Perpetuating the “democracy versus dictatorship” dichotomy threatens to automatically exclude the concerns of this latter group, playing into the hands of those who portray autocracy as necessary for stability. 

None of this is to deny that foreign powers including the West  have frequently backed dictators; nor that dictators are anything but self-serving opportunists who frequently stoke and provoke the instability they claim to fight; nor the fundamental need for basic rights that is frequently ignored in the process. 

But the concept and rhetoric of democracy has often and frequently been invoked by autocrats, and frequently abused with gimmicks such as shallow electoralism and astroturf activism. 

It should not be forgotten that Morsi’s ouster and Sisi’s takeover was enormously assisted by, and perhaps could not have taken place without, months of sustained propaganda by civilian media and a purportedly democratic “civil society” group, Tamarod, which was a thin cover for support from the Saudi and Emirati regimes. 

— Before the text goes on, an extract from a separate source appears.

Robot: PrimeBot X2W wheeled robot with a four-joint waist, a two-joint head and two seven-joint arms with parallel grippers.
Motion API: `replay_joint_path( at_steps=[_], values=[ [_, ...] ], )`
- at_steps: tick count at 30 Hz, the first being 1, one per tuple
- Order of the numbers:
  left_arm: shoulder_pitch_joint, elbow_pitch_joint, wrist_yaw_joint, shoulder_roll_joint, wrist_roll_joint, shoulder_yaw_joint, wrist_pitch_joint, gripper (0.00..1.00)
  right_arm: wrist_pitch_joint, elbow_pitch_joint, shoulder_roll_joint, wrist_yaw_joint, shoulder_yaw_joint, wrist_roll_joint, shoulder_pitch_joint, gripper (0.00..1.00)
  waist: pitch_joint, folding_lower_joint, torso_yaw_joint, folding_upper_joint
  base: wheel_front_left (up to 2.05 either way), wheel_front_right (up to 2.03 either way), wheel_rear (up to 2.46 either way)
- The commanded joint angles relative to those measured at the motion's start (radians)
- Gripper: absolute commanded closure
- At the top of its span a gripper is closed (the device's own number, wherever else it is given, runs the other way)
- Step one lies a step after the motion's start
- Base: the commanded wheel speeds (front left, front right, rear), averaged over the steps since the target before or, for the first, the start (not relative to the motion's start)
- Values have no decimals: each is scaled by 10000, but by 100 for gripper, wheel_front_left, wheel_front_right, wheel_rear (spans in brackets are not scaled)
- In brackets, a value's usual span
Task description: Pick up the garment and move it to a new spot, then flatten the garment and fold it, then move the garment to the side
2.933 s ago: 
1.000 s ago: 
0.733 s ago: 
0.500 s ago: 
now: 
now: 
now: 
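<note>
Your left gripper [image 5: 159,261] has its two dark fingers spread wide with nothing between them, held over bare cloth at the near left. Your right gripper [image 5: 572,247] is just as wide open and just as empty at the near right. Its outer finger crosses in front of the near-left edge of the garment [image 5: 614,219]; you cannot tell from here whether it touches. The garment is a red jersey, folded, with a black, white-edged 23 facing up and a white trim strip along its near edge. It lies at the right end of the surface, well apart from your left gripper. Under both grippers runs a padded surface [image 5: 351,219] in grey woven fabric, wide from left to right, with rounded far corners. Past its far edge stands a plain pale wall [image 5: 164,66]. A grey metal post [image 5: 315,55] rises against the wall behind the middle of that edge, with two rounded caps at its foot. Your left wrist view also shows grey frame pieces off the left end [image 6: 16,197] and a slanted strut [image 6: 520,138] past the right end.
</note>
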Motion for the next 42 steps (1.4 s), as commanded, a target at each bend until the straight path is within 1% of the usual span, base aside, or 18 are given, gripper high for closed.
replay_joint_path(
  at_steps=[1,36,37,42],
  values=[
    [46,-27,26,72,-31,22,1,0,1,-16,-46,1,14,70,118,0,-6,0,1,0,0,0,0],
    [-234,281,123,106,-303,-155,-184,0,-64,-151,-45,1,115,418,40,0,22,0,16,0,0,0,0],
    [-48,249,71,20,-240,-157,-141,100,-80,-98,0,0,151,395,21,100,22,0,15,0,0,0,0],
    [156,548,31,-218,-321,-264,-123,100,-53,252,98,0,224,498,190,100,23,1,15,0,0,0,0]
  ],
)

Qatar did not welcome Sisi, and this among other differences saw its Gulf neighbours turn, first covertly and then overtly, against it: this despite the fact that Qatar is a monarchy, not a democracy.

The dividing line has thus not been between dictators and democrats, but between those factions who can be coopted into following foreign agendas at their compatriots’ expense. 

To be sure, this latter group is often synonymous with dictatorship, but as Egypt among other cases shows, more than a few dictators have masqueraded as democrats, and more than a few democrats have willingly played along for ideological or opportunistic reasons. 

The ideologically gratifying but empirically flawed meta-narrative of dictators versus democrats misses the point and is open to major exploitation.